_Prompt_: The answer must be every line of the records below that holds the word "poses".

(Records drawn from a dataset)
● ● ● ● ● ● ●
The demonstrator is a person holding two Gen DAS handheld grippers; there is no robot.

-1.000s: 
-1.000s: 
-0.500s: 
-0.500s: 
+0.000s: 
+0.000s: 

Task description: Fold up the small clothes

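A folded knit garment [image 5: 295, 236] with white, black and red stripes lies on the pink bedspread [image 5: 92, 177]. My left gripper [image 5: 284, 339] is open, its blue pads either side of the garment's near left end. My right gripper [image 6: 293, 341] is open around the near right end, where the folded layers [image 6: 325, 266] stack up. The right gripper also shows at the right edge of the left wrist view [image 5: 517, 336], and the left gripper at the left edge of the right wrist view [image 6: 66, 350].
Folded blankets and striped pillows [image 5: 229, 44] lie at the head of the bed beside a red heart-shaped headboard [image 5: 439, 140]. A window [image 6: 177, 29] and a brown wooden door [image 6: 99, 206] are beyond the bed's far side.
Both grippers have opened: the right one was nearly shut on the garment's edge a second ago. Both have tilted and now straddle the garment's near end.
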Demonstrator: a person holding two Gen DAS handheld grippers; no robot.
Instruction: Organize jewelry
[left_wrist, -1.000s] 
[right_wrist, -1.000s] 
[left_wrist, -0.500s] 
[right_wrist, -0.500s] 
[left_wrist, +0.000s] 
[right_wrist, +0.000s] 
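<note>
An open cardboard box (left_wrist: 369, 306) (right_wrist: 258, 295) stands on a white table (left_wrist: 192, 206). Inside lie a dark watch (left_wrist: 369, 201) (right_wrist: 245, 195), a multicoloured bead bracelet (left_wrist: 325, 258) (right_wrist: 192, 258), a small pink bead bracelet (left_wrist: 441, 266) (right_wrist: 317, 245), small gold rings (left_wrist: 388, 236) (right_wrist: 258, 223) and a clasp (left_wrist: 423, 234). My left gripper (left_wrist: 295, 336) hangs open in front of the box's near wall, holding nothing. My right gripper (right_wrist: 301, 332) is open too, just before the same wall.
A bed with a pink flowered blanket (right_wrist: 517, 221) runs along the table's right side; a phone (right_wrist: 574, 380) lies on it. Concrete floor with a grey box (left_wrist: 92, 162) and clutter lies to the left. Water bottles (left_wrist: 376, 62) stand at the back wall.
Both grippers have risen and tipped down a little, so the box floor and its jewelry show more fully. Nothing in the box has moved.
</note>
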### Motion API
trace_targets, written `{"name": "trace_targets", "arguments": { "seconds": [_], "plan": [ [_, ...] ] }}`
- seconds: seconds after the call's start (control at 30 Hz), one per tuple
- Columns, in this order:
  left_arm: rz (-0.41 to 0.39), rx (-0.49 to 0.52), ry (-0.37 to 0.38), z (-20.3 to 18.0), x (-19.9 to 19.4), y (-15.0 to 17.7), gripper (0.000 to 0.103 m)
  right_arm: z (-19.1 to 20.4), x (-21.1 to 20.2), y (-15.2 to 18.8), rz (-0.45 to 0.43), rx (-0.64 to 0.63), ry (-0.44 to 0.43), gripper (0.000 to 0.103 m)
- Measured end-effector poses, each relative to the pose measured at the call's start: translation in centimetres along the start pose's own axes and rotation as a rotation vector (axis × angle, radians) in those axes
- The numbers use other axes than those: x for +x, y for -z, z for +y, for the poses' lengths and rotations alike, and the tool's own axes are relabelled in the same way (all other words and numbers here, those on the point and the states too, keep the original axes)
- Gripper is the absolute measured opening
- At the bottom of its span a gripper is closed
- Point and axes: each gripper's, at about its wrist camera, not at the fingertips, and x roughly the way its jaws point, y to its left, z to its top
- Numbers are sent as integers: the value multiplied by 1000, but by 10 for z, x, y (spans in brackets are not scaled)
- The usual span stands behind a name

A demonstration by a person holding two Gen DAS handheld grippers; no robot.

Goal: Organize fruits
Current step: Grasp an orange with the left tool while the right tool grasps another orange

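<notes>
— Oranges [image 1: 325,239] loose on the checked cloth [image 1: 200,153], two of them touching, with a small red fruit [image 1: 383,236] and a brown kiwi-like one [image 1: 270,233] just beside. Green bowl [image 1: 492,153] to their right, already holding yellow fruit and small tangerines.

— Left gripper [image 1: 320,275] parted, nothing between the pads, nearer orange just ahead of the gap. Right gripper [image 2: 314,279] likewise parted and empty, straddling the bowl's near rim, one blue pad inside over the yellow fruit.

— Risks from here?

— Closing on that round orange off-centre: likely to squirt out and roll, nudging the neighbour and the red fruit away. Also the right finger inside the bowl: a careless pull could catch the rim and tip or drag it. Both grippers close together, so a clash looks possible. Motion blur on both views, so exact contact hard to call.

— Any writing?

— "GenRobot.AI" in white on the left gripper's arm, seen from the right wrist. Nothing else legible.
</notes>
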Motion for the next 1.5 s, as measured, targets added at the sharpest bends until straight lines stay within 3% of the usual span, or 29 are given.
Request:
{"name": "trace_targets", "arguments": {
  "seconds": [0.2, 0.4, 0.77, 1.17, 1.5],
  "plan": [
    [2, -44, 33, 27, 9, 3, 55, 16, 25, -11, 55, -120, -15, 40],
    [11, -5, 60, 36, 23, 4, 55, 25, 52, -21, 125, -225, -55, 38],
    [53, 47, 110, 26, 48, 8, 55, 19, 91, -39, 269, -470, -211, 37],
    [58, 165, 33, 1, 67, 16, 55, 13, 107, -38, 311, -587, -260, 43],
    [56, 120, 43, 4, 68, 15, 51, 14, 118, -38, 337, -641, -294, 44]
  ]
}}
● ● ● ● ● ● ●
_Solved problem_:
- Measured end-effector poses, each relative to the pose measured at the call's start: translation in centimetres along the start pose's own axes and rotation as a rotation vector (axis × angle, radians) in those axes
- The numbers use other axes than those: x for +x, y for -z, z for +y, for the poses' lengths and rotations alike, and the tool's own axes are relabelled in the same way (all other words and numbers here, those on the point and the states too, keep the original axes)

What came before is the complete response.